What is expected:
Using the records below, copy every line that holds the string "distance".
[[ Source material, beginning ]]
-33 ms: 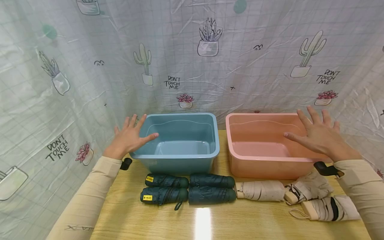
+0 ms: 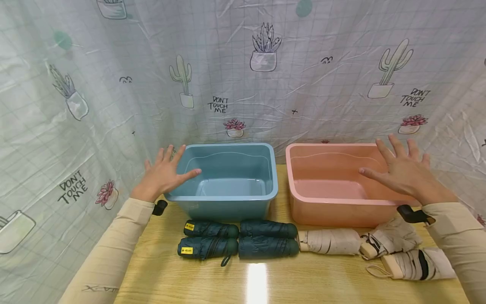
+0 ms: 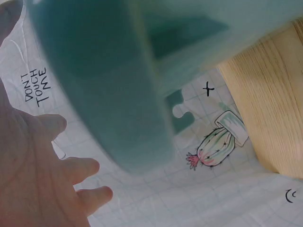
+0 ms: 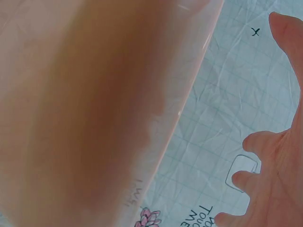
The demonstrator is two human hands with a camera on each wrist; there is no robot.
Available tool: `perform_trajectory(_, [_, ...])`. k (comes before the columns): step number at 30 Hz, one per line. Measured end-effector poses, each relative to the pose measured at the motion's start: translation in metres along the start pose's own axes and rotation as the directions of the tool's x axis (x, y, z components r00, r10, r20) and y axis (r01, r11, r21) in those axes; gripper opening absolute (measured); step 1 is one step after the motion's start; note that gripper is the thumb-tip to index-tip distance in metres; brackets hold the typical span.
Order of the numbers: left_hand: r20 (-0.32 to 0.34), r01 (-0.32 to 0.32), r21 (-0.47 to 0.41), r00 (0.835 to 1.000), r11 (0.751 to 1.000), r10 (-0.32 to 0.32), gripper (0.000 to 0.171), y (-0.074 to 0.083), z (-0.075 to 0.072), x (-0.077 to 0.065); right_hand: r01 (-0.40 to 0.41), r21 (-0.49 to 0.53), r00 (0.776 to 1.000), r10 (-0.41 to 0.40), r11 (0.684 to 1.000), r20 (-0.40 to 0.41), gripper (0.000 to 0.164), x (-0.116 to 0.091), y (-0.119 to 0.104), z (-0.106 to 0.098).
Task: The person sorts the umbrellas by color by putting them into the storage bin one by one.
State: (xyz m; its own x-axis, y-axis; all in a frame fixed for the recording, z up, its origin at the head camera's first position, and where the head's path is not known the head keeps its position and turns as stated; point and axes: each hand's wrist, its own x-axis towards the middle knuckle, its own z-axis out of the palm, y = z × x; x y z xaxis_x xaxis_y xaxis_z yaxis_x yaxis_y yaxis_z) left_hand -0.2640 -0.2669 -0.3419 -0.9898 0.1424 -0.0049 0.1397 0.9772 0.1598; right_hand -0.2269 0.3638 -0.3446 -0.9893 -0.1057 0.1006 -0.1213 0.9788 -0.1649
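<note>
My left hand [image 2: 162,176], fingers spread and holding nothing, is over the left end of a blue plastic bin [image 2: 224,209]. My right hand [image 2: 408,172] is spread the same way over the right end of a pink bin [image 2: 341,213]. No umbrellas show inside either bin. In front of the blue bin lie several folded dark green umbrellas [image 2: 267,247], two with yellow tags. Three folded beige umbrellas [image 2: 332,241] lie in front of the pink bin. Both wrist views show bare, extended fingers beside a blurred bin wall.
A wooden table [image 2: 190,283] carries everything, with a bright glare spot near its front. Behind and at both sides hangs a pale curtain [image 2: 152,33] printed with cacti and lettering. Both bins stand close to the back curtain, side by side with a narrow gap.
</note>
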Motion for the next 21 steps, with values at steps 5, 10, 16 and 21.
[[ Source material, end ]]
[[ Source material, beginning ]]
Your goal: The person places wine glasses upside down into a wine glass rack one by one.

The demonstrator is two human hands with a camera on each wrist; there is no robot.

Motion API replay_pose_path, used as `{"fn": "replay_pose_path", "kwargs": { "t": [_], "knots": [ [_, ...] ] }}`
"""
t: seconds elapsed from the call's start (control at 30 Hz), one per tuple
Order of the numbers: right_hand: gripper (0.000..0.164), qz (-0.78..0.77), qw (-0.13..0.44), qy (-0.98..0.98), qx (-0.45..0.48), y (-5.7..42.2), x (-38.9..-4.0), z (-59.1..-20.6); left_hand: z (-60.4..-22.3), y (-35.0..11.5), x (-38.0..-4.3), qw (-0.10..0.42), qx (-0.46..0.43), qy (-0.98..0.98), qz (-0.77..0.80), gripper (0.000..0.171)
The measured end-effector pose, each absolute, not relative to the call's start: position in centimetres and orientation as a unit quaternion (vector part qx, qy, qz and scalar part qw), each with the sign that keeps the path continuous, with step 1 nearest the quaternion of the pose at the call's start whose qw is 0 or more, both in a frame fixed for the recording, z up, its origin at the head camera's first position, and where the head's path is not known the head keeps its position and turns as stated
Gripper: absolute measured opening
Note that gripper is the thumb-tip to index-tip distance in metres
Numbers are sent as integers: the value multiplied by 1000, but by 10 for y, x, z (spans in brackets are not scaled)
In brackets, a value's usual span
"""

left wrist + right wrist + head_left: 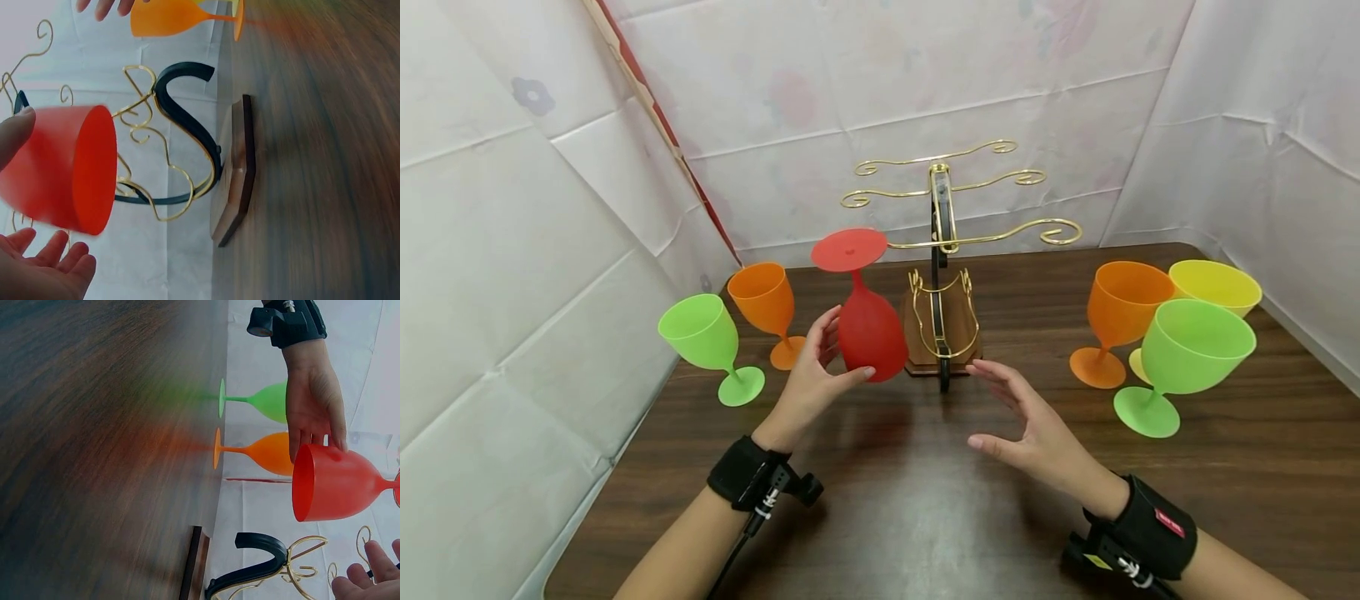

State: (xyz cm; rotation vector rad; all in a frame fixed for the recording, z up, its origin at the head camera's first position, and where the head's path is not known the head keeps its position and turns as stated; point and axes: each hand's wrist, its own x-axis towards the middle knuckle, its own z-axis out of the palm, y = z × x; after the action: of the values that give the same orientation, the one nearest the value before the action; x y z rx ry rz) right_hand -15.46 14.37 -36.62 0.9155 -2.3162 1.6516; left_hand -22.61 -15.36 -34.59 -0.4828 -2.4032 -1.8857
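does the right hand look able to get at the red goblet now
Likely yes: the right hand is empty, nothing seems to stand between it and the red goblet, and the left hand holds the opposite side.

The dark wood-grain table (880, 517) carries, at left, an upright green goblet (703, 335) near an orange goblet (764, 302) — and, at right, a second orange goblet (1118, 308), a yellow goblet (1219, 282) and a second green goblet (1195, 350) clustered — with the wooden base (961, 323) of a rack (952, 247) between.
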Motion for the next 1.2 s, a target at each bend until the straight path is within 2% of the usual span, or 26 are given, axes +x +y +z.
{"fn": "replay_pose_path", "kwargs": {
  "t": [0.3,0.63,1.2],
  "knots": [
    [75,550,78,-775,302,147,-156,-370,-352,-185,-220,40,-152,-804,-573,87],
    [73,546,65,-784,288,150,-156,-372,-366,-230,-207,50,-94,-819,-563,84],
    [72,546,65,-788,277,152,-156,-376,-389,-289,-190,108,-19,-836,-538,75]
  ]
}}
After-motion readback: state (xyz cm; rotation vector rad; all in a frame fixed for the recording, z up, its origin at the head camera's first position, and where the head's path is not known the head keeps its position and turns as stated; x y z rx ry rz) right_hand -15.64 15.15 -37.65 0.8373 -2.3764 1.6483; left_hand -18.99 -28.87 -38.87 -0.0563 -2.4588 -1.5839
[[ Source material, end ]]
Expected answer:
Available tool: `perform_trajectory(_, [_, ...])`. k (comes before the columns): step number at 30 Hz, one per line. Measured end-effector poses, each relative to the pose measured at the motion's start: translation in metres along the start pose's own axes and rotation as the directions of the tool's x axis (x, y, z components r00, r10, r20) and y axis (r01, r11, r21) in those axes; gripper opening absolute (measured); step 1 is one step after the motion's start; note that gripper is the thumb-tip to index-tip distance in metres; brackets hold the typical span.
Note that gripper is the thumb-tip to index-tip distance in metres

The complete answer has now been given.